Return, unchanged and with no pictures, the lines below from the very first through the one that contains "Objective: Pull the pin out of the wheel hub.".

Stored data entries
■ ■ ■

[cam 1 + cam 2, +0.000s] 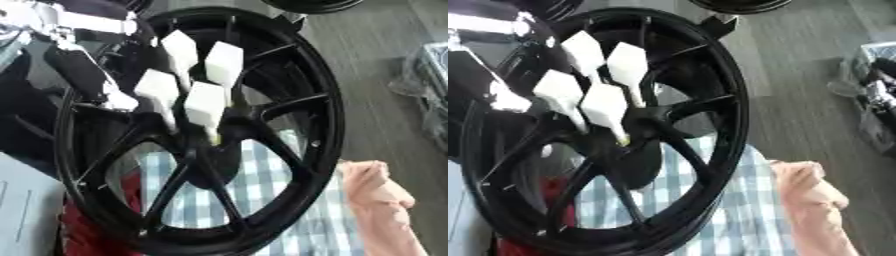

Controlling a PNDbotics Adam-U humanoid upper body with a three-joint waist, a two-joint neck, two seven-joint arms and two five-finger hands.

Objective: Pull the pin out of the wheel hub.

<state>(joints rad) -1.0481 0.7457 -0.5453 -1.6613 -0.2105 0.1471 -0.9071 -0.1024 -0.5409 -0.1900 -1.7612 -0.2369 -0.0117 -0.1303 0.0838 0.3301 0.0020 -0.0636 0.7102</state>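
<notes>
left eye view: nearest, a blue checked cloth [262, 200] and a pink cloth [381, 205] are seen behind the black wheel [324, 125], which is stood on edge, tilted. the left hand [188, 80] is pointed down at the hub [210, 145]; whether its white fingers are closed on the pin cannot be told. beyond lies grey floor [376, 60].
</notes>
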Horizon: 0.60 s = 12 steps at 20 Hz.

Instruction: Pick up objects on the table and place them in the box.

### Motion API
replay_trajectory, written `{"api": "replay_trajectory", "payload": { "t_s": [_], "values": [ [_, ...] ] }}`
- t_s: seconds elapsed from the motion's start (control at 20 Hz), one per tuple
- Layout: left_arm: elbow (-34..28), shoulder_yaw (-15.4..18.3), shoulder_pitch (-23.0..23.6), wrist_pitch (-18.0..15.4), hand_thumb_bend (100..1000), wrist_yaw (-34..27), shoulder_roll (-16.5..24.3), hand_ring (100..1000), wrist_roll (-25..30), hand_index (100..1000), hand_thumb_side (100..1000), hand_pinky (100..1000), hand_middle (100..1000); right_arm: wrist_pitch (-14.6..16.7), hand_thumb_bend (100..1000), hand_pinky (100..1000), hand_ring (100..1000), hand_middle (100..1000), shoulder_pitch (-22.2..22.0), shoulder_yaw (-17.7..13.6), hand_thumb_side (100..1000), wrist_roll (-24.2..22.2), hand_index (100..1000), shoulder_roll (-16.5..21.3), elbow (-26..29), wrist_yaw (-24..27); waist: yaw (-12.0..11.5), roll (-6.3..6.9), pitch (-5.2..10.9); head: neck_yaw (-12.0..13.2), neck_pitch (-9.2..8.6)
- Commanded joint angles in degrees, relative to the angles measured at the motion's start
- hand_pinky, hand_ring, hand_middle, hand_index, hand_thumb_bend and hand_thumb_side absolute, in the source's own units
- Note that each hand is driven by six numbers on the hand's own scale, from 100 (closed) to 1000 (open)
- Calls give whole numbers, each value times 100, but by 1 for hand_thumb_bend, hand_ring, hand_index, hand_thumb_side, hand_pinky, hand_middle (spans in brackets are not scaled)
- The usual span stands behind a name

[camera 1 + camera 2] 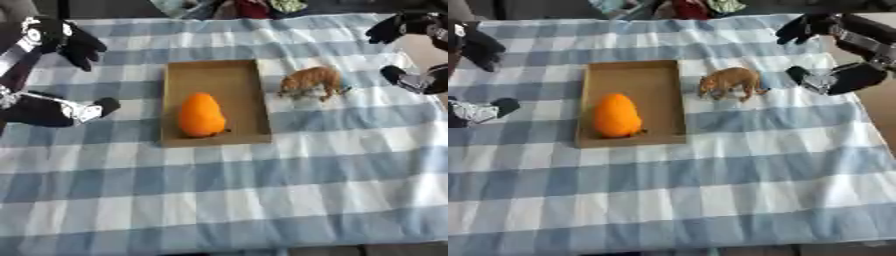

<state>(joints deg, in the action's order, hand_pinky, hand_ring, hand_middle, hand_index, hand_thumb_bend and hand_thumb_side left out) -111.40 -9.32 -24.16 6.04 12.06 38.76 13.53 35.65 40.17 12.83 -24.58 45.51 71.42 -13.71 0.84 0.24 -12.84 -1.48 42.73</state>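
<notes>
A shallow brown cardboard box (223,75) lies in the middle of the checked cloth. An orange pear-shaped object (201,115) rests inside it, toward its near end. Just right of the box stands a small brown animal figure (730,82) on the cloth. My right hand (833,50) hovers to the figure's right, open, thumb (808,76) and fingers (802,27) spread wide and apart from it. At the box's left my left hand (52,75) hangs open, fingers (79,47) up and thumb (92,109) low, holding nothing.
A blue and white checked tablecloth (227,190) covers the table, with a broad bare stretch in front of the box. Coloured items (254,6) lie beyond the far edge. The table's right edge (877,115) runs close behind my right hand.
</notes>
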Motion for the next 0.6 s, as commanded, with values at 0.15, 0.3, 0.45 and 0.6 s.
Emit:
{"api": "replay_trajectory", "payload": {
  "t_s": [0.15, 0.3, 0.45, 0.6],
  "values": [
    [-111, 108, -13, -19, 567, -23, 73, 542, 7, 703, 100, 619, 543, 142, 375, 827, 910, 888, 378, -33, 641, -197, 869, -186, -502, -374, -23, 7, 128, -22, -7],
    [-108, 110, 12, -23, 568, -22, 58, 543, 22, 706, 100, 619, 544, 186, 381, 824, 904, 880, 570, -63, 642, -238, 868, -372, -830, -580, -28, 14, 131, -21, 3],
    [-104, 108, 20, -26, 570, -21, 47, 543, 31, 708, 100, 619, 544, 224, 374, 823, 902, 877, 730, -106, 640, -223, 867, -544, -1142, -776, -40, 22, 130, -25, 6],
    [-104, 111, 32, -26, 569, -21, 40, 543, 33, 708, 100, 619, 544, 259, 359, 821, 901, 875, 855, -147, 646, -192, 867, -699, -1396, -939, -54, 32, 129, -29, 10]
  ]
}}
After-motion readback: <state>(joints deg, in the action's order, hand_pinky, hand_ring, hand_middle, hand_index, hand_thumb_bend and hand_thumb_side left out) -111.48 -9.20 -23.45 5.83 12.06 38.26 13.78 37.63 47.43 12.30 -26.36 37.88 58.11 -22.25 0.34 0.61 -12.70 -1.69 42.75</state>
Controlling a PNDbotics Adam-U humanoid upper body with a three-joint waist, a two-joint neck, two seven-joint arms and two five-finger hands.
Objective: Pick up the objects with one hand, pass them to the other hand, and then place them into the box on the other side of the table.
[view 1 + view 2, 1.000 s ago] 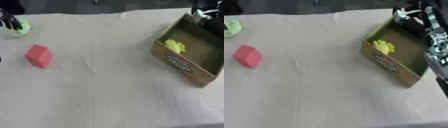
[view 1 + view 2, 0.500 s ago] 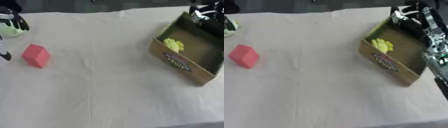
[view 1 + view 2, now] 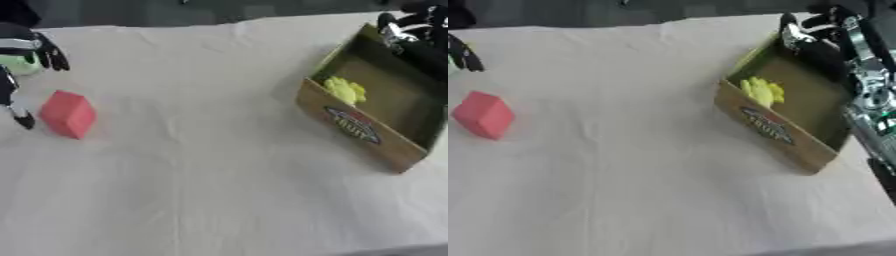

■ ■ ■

■ ANSWER TO THE EXERCISE:
[cam 1 + cam 2, +0.000s] 

Controlling a PNDbotics Adam-U humanoid upper body with a three-joint waist, a two-joint neck, two seven-joint arms and two five-finger hands.

Objective: Pull the pin out of the wheel hub.

The answer requires nothing further.